A Clarke County early-literacy program says a year of grant funding has translated into a measurable increase in how often families across the county read to their young children, crediting support from the AlaTom RC&D Council for the shift.
The Clarke County Parents as Teachers, or PAT, program provides families with high-quality children’s books, literacy kits and hands-on parent education aimed at building reading habits with children up to age 5. Rather than simply handing out materials, parent educators deliver books directly during home visits, model reading strategies in real time, and coach parents on making reading part of the family’s daily routine.
“The importance of reading begins long before a child is ever born,” said Donna Nelson, the Clarke County PAT coordinator. “When parents read to their babies during pregnancy and continue reading throughout early childhood, they are building the foundation for academic success, social-emotional growth and lifelong learning.”
The grant funding expanded the program in several concrete ways: increasing access to books for families who couldn’t otherwise afford them, adding monthly literacy activities to help parents engage their kids in more structured ways, expanding parent coaching to cover the period from pregnancy through age 4, and specifically targeting rural families who face transportation gaps, limited child care and a general shortage of early-learning resources.
Program staff track progress the old-fashioned way — through reading logs and documentation from home visits — rather than relying solely on standardized testing data that wouldn’t be available until children are much older. That tracking shows growth in daily reading habits across the families PAT has worked with over the past year.

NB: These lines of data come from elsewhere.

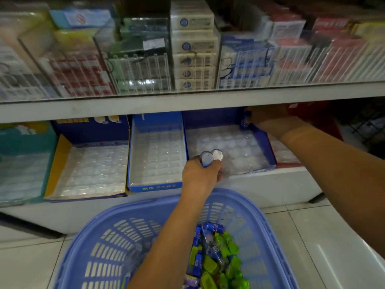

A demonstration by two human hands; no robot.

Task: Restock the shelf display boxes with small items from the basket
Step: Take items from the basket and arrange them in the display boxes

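Note:
A blue plastic basket [258, 222] sits on the floor below me, holding several small blue and green items [216, 259]. My left hand [200, 174] grips two small blue lighters [210, 158], their round ends up, at the front edge of a dark blue display box [264, 142] on the lower shelf. That box has a clear plastic tray with round sockets. My right hand [268, 119] reaches to the box's back right corner under the upper shelf and pinches one small blue item [244, 120] there.
Left of it stand a light blue display box [133, 163] and a yellow-edged box [60, 161], both with clear socket trays. A red box [291, 163] is at the right. The upper shelf [187, 101] overhangs, stacked with packets. Tiled floor lies beside the basket.

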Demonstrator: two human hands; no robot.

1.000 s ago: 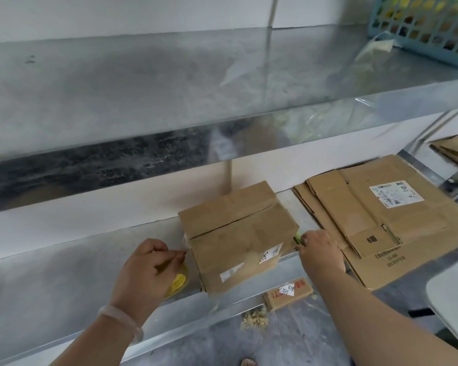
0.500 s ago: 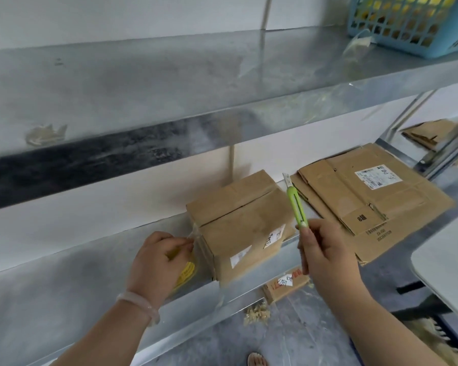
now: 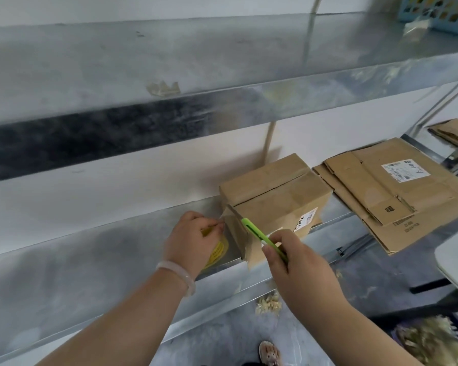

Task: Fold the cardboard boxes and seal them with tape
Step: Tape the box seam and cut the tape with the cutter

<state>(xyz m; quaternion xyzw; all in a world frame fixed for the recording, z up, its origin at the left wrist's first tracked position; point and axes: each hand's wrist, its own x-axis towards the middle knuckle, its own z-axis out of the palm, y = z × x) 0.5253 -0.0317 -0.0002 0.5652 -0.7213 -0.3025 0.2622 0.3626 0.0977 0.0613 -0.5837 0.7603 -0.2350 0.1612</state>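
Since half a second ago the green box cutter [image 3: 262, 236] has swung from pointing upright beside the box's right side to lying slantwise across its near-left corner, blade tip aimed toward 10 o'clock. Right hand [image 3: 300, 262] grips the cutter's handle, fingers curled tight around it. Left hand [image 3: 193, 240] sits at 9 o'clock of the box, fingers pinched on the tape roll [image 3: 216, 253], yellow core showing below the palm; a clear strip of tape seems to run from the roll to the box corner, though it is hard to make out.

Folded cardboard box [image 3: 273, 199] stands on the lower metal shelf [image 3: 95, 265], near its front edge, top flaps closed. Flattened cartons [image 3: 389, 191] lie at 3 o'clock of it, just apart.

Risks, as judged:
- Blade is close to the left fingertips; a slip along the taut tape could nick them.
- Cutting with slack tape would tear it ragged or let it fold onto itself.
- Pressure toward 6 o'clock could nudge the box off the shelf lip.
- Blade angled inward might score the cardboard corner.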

The stakes behind the push are well established in early-childhood research: children who are read to regularly are exposed to millions more words by age 4 than children who are not, a gap researchers have linked directly to school readiness and later academic performance. For a rural county like Clarke, where families can face real logistical barriers to enrichment programs, a home-visit model built around books and coaching offers one of the more direct ways to close that gap before kids ever set foot in a kindergarten classroom.